Chocolate Butterscotch Cake
From Paula Deen. Yields 12 servings.
3/4 cup softened butter
1.5 cups sugar
2 large eggs
1 tsp vanilla extract
2 cups flour
3/4 cup cocoa powder
1 tsp baking soda
1/4 tsp salt
1.5 cups milk
12.5 oz butterscotch
12 oz whipped topping, thawed
3.5 oz butterscotch pudding mix
Preheat oven to 350 degrees. Grease and flour a 13x9" baking pan.
In a large bowl, beat butter and sugar on medium speed until creamy. Add eggs, one at a time, beating well after each addition. Beat in vanilla and set aside. In a medium bowl, combine flour, cocoa, baking soda, and salt. Gradually add this to the butter mixture, alternatively with milk, beginning and ending with flour. Spoon into prepared pan.
Bake the cake for 25 minutes or until a toothpick comes out clean.
While the cake is still warm and using the handle of a wooden spoon, poke holes halfway through the cake at 1/2" intervals.
Pour butterscotch evenly over the cake and allow to cool completely.
After cake has cooled, combine the whipped topping and pudding mix in a medium bowl. Spread evenly over the cooled cake. Be sure to make this frosting right before you use it and don't worry if it tastes gritty. The pudding will set up in the whipped topping gradually over time. This makes it taste better, but it also makes it more difficult to spread once it has started to set up. Cover the cake and refrigerate it. When ready to serve, cut it into squares. Don't forget an insulin shot as a chaser.

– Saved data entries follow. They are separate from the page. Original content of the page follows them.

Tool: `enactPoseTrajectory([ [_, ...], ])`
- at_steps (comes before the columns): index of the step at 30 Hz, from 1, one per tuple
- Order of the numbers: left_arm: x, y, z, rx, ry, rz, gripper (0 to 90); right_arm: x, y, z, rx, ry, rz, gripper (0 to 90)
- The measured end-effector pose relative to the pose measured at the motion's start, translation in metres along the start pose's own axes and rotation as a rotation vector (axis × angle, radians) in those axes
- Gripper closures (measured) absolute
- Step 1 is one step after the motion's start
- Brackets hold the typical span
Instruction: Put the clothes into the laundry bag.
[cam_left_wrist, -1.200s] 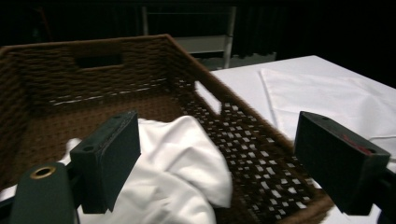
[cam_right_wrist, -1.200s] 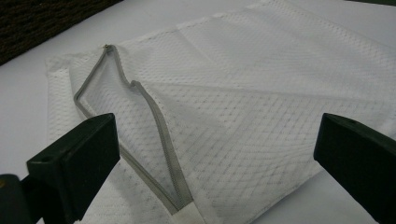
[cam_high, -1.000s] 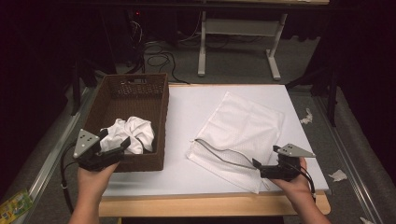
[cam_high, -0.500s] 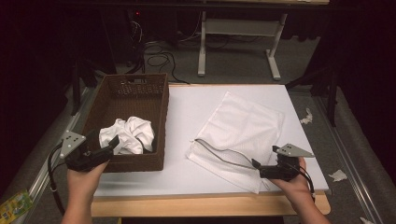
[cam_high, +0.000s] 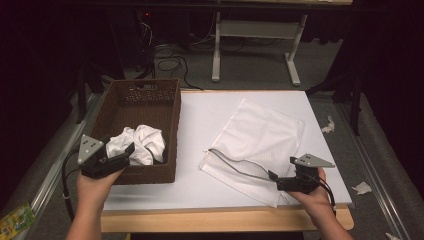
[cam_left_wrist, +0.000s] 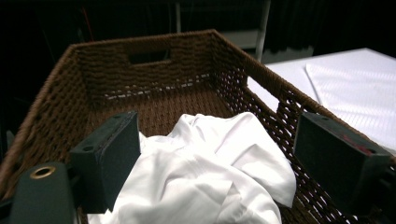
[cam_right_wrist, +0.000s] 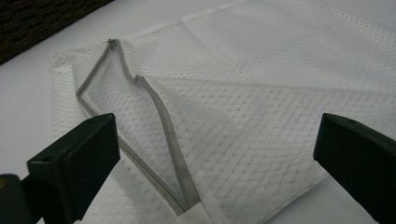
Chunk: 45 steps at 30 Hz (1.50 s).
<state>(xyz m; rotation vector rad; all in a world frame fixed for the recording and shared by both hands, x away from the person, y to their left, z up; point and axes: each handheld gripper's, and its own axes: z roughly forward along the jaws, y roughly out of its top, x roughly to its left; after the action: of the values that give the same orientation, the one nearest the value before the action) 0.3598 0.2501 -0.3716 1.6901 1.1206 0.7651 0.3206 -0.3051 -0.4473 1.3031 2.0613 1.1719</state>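
Hiding the white cloth's (cam_left_wrist: 210, 172) lower folds, left claw (cam_left_wrist: 215, 158) spread wide.

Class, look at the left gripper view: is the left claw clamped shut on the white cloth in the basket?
No: the left claw stands open, its jaws apart on either side of the white cloth lying in the basket.

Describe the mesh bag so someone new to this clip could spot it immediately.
On the white table, right of the brown wicker basket, lies a flat white mesh bag. The right gripper sits at its near edge. Its grey, gaping zipper distinguishes it from the crumpled white cloth in the basket.
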Motion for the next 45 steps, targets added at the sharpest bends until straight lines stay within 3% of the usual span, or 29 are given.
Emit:
enactPoseTrajectory([
  [2, 0.0, 0.005, 0.003, 0.03, 0.003, 0.016, 14.1, -0.001, 0.0, 0.001, 0.001, 0.006, 0.005, 1.0],
  [3, 0.001, 0.013, 0.011, 0.071, -0.018, -0.019, 13.9, -0.002, 0.0, 0.001, 0.002, 0.007, 0.009, 1.0],
  [4, 0.001, 0.013, 0.011, 0.071, -0.018, -0.019, 13.9, -0.002, 0.0, 0.001, 0.002, 0.007, 0.009, 1.0],
  [5, 0.002, 0.02, 0.018, 0.124, -0.027, -0.045, 13.9, -0.002, 0.0, 0.0, -0.004, 0.014, 0.006, 1.2],
  [6, 0.002, 0.02, 0.018, 0.124, -0.027, -0.045, 13.9, -0.002, 0.0, 0.0, -0.004, 0.014, 0.006, 1.2],
  [7, 0.002, 0.025, 0.026, 0.177, -0.011, -0.034, 13.9, -0.001, 0.0, -0.001, -0.008, 0.015, 0.009, 1.3],
  [8, 0.002, 0.025, 0.026, 0.177, -0.011, -0.034, 13.9, 0.0, 0.0, -0.001, -0.007, 0.016, 0.003, 1.3],
  [9, 0.003, 0.028, 0.035, 0.248, 0.002, -0.021, 13.9, 0.001, 0.001, -0.002, -0.005, 0.019, 0.005, 1.2],
  [10, 0.003, 0.028, 0.035, 0.248, 0.002, -0.021, 13.7, 0.001, 0.001, -0.002, -0.005, 0.019, 0.005, 1.2],
  [12, 0.006, 0.029, 0.045, 0.322, 0.021, -0.033, 13.3, 0.002, 0.001, -0.002, -0.009, 0.021, 0.003, 1.3],
  [13, 0.009, 0.03, 0.053, 0.393, 0.025, -0.048, 11.2, 0.003, 0.001, -0.003, -0.014, 0.024, -0.003, 1.3],
  [14, 0.009, 0.03, 0.053, 0.393, 0.025, -0.048, 9.3, 0.003, 0.001, -0.004, -0.014, 0.024, -0.002, 1.3],
  [15, 0.011, 0.03, 0.063, 0.485, 0.024, -0.058, 7.0, 0.003, 0.001, -0.004, -0.016, 0.025, -0.005, 1.3],
  [16, 0.011, 0.03, 0.063, 0.485, 0.024, -0.058, 4.1, 0.003, 0.001, -0.004, -0.016, 0.025, -0.005, 1.3],
  [17, 0.012, 0.03, 0.073, 0.593, 0.009, -0.063, 0.0, 0.003, 0.001, -0.004, -0.015, 0.027, -0.005, 1.4],
  [18, 0.012, 0.03, 0.073, 0.593, 0.009, -0.063, 0.1, 0.003, 0.001, -0.004, -0.015, 0.027, -0.005, 1.4],
  [19, 0.014, 0.031, 0.082, 0.671, 0.002, -0.052, 0.0, 0.002, 0.002, -0.004, -0.016, 0.029, 0.002, 1.4],
  [20, 0.014, 0.031, 0.082, 0.671, 0.002, -0.052, 0.0, 0.002, 0.002, -0.004, -0.016, 0.029, 0.002, 1.4],
  [22, 0.016, 0.031, 0.09, 0.721, 0.024, -0.057, 0.0, 0.002, 0.002, -0.003, -0.018, 0.028, -0.003, 1.4],
  [23, 0.02, 0.031, 0.099, 0.773, 0.022, -0.08, 0.1, 0.003, 0.002, -0.003, -0.02, 0.032, -0.008, 1.4],
  [24, 0.02, 0.031, 0.099, 0.773, 0.022, -0.08, 0.1, 0.003, 0.002, -0.003, -0.02, 0.032, -0.008, 1.4],
  [25, 0.023, 0.032, 0.108, 0.822, 0.022, -0.104, 0.1, 0.002, 0.002, -0.003, -0.019, 0.033, -0.013, 1.5],
  [30, 0.027, 0.029, 0.123, 0.886, 0.022, -0.148, 0.2, 0.002, 0.002, -0.003, -0.017, 0.035, -0.012, 1.5],
  [31, 0.029, 0.024, 0.13, 0.928, 0.036, -0.152, 0.2, 0.002, 0.002, -0.004, -0.017, 0.033, -0.007, 1.5],
  [32, 0.029, 0.024, 0.13, 0.928, 0.036, -0.152, 0.2, 0.002, 0.002, -0.004, -0.017, 0.033, -0.007, 1.5],
  [33, 0.033, 0.02, 0.137, 0.98, 0.033, -0.177, 0.2, 0.002, 0.002, -0.004, -0.016, 0.033, -0.006, 1.5],
  [36, 0.035, 0.016, 0.143, 0.994, 0.035, -0.19, 0.2, 0.002, 0.002, -0.004, -0.013, 0.034, -0.005, 1.9],
  [42, 0.031, -0.002, 0.158, 1.042, 0.014, -0.172, 0.1, 0.002, 0.001, -0.003, -0.009, 0.036, -0.007, 1.9],
  [45, 0.025, -0.009, 0.164, 1.085, 0.053, -0.095, 1.2, 0.002, 0.001, -0.002, -0.001, 0.036, -0.001, 2.0],
])
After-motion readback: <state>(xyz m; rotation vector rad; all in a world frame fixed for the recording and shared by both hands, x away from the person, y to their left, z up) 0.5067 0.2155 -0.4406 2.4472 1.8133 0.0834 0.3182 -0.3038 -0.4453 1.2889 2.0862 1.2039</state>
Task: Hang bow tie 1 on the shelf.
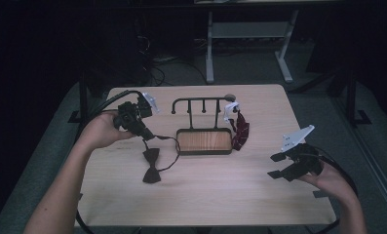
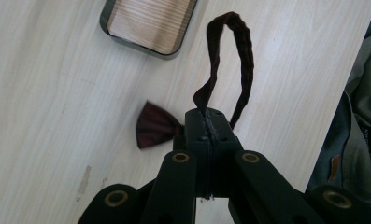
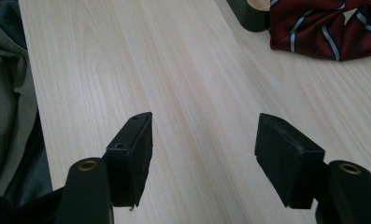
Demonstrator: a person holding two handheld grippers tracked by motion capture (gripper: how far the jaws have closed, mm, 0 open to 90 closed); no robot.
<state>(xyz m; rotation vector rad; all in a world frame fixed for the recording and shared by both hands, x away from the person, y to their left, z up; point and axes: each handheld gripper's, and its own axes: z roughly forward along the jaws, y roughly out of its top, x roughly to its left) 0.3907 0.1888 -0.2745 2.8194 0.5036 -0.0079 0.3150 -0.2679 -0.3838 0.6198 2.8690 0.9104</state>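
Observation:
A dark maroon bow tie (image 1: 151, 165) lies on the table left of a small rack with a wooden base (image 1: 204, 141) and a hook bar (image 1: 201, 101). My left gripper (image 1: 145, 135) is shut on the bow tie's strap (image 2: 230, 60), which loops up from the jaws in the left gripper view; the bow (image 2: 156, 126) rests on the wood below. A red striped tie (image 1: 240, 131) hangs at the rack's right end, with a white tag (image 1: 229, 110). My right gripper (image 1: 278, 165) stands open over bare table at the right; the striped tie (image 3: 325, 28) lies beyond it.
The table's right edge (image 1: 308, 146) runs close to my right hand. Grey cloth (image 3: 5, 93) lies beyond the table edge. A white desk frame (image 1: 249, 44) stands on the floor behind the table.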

For as simple and saccharine as this cake sounds, everyone loved it. The birthday boy even took home the remainder over the weekend and had to bring my baking pan back to me. The butterscotch keeps the cake lusciously moist and complements the chocolate very well. The additional butterscotch on top with a creamier base is actually a nice relief from the intense flavor and sweetness from the cake. I'm always amazed to see what types of desserts come out of a Southern kitchen. I really shouldn't be surprised that everything is so sweet since any baby south of the Mason-Dixon line is raised on sweet tea instead of formula. And let's face it, no one does a killer, simple dessert like Paula.